Les besoins de transport des entreprises émanent de la nécessité de faire circuler des flux de biens, et de personnes. Mais de plus en plus, il convient non seulement de transporter ces flux, de les faire circuler, d’assurer leur transfert physique mais aussi d’organiser la circulation de ces flux. L’importance croissante des flux à traiter oblige à reconsidérer la gestion de la circulation qui gagne en importance et qui trouve sa traduction dans l’évolution de la conception traditionnelle de la logistique, qui au-delà de sa dimension opérationnelle, revêt peu à peu une dimension stratégique.
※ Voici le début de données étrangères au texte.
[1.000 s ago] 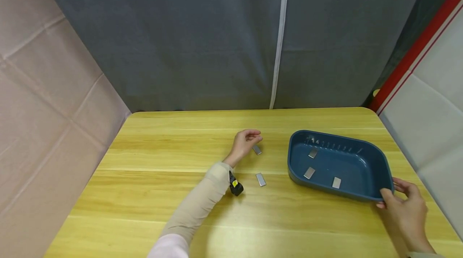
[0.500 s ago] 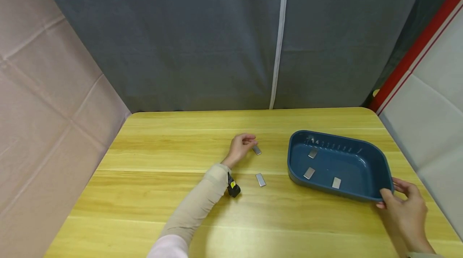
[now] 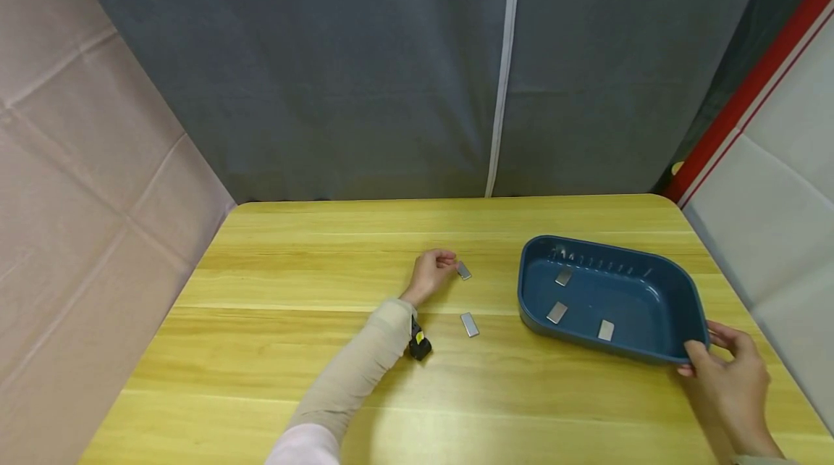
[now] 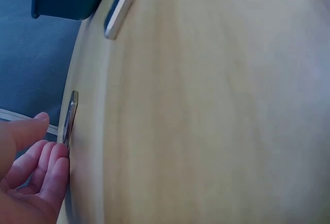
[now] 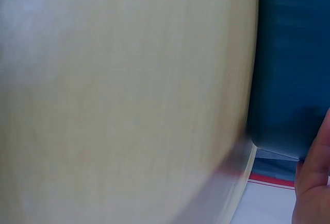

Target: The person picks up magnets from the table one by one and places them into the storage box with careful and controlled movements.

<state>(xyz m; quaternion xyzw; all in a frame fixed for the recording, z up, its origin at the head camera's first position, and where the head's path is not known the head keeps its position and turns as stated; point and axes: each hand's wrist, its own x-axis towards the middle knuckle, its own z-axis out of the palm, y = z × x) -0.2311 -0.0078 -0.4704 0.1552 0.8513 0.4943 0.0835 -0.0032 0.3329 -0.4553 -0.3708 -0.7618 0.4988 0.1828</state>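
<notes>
A small flat silver rectangular piece (image 3: 464, 271) lies on the table at the fingertips of my left hand (image 3: 432, 273). In the left wrist view, the thumb stands apart from the loosely bent fingers (image 4: 53, 175), which reach the near end of that silver piece (image 4: 71, 116); no pinch shows. Nearer to me lies a second silver piece (image 3: 470, 324). My right hand (image 3: 733, 371) grips the near right corner of a dark blue basin (image 3: 612, 349), thumb over the rim. Inside the basin are three similar pieces, one of them a silver piece (image 3: 606, 329) near the front wall.
The wooden table (image 3: 260, 349) carries all of this. A grey curtain (image 3: 365, 88) hangs behind its far edge. Pale cloth walls (image 3: 85, 182) stand at the left and a white panel (image 3: 782, 161) at the right.
My left hand has drawn a little to the left and towards me, uncovering more of the silver piece beside it. The right hand and the basin have stayed in place.
</notes>
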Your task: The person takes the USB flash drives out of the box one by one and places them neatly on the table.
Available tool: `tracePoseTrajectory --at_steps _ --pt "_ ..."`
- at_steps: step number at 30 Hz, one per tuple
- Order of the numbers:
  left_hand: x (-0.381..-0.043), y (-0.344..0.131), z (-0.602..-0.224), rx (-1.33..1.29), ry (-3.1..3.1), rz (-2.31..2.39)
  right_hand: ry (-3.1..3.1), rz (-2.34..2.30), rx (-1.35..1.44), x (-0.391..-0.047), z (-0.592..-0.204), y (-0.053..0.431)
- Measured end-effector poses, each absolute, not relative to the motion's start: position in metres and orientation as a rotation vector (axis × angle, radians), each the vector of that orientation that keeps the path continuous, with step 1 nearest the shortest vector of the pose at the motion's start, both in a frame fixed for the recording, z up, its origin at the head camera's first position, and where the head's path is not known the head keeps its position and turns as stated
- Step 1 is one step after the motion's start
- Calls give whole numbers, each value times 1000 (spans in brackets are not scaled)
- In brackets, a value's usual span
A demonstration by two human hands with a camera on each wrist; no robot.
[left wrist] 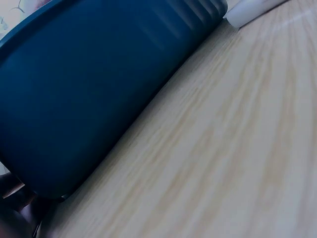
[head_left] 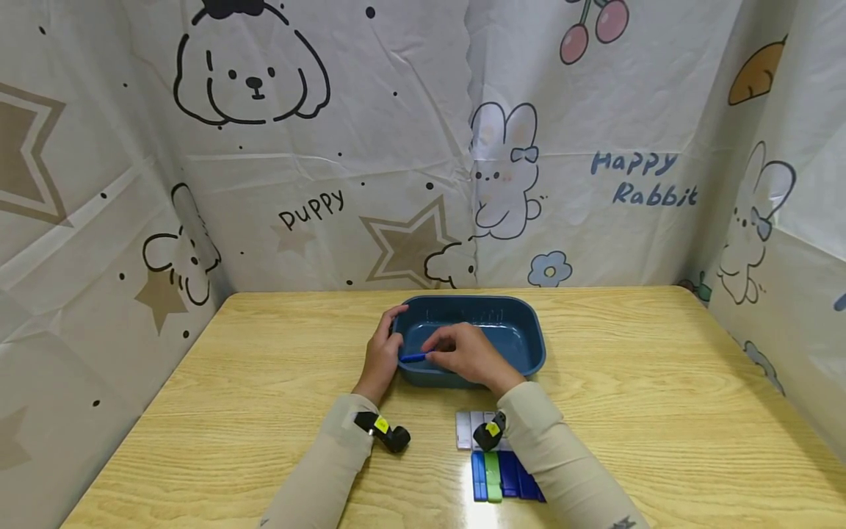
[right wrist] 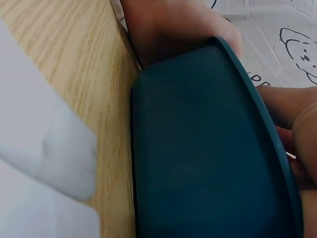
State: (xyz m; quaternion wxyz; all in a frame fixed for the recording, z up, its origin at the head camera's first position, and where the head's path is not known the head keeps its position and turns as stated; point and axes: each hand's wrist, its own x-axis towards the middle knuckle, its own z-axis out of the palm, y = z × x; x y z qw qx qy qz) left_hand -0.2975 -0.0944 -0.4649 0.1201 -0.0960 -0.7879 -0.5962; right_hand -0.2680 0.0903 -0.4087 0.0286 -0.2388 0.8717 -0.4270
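A dark teal plastic basin (head_left: 472, 378) stands on the table toward its back edge. My left hand (head_left: 382, 358) grips the basin's left end, with its thumb at the rim and its fingers along the outer side. Over the basin's front left part, my right hand (head_left: 468, 353) pinches a slim blue strip (head_left: 413, 358) between thumb and fingers. That strip's left end lies close to the basin's left rim; whether it touches is unclear. In the right wrist view the basin's outer wall (right wrist: 198, 139) hides the strip.
In front of the basin lie a row of white strips (head_left: 464, 432) and a row with a green strip (head_left: 493, 476) and several blue strips (head_left: 509, 474). My right forearm covers part of both rows. A printed curtain (head_left: 330, 169) hangs behind the wooden table (head_left: 264, 411).
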Motion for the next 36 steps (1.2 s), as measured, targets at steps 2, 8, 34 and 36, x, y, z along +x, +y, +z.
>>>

Le rôle de la logistique devient, tant pour les groupes que pour les PME, un facteur stratégique de différenciation par rapport à leurs concurrents. L’efficacité de la circulation désigne ainsi l’aptitude des entreprises à mettre en place des échanges coordonnés et performants, et non plus uniquement à faire transporter leurs flux au moindre coût ou dans des conditions de transport optimales. La circulation efficiente des biens dépend de la capacité de contrôler et de réguler les flux, de leur adaptation aux rythmes et contraintes de la production, de leur flexibilité et de leur fiabilité, ainsi que de l’association étroite entre flux de biens et flux d’informations, dans un but de « traçabilité ».
Aussi, si un niveau minimal d’accessibilité est nécessaire pour la circulation, l’explication de son efficacité est à rechercher plutôt dans l’organisation des flux que dans les propriétés des systèmes de transport (Burmeister et alii in Dupuy et Burmeister, 2003). Les modifications des conditions de transport dans un sens de durabilité vont avoir une influence sur le transfert physique des flux, mais n’auront pas d’implications automatiques sur la dynamique génératrice de flux. Les actions des politiques de transport durable vont ainsi modifier les conditions de circulation, mais n’impliquent pas automatiquement des évolutions de l’organisation de cette circulation. Or, c’est cette dernière qui va conditionner les besoins de transport et l’utilisation réelle du système de transport.
Contrairement au schéma traditionnel, il n’existe en effet pas une seule logique de circulation, axée autour de l’optimisation des conditions de transport, mais une vaste gamme de moyens d’organiser la circulation selon le registre de coordination des activités productives privilégié. La multiplicité des relations inter-firmes amène en effet à repenser l’organisation des interactions avec les acteurs de l’environnement productif de la firme, l’organisation de la circulation des flux de biens, de personnes et d’informations avec ces acteurs, et génère des besoins de transport spécifiques.
Aussi, à des formes de coordination particulières vont correspondre des organisations logistiques spécifiques qui vont conditionner des besoins de transport variés et des appropriations différentes des évolutions du système de transport permises par l’action publique.
Autrement dit, les spécificités de la coordination entre acteurs productifs, caractérisées par exemple par les contraintes des fournisseurs, des clients, les contraintes de produits ou d’approvisionnements, vont se traduire par une organisation logistique spécifique : à une logique industrielle (i.e. une production de biens intermédiaires en grande série comme dans le secteur de la chimie) correspondra plutôt une logistique industrielle fondée uniquement sur le critère de coût où tous les modes de transport seront externalisés ; à une logique flexible (biens de consommation, production de masse mais différenciée comme le secteur de la confection ou de l’agro-alimentaire) correspondra plutôt une logistique « flexible » basée sur des critères de fiabilité et de flexibilité où le transport routier sera externalisé.
31C’est pourquoi les objectifs d’une politique de transport dite durable nécessitent de considérer également les éventuels changements de l’organisation logistique qu’elle soutient, voire les évolutions des modalités de coordination entre les acteurs. Dans cette optique, évaluer une politique de transport axée sur la durabilité nécessite d’envisager l’activité de transport non pas comme un facteur de développement postulé, mais de revenir sur l’appropriation qui est faite des évolutions du transport par les usagers et sur les modifications que ces évolutions génèrent dans l’organisation des activités et des interactions entre les acteurs.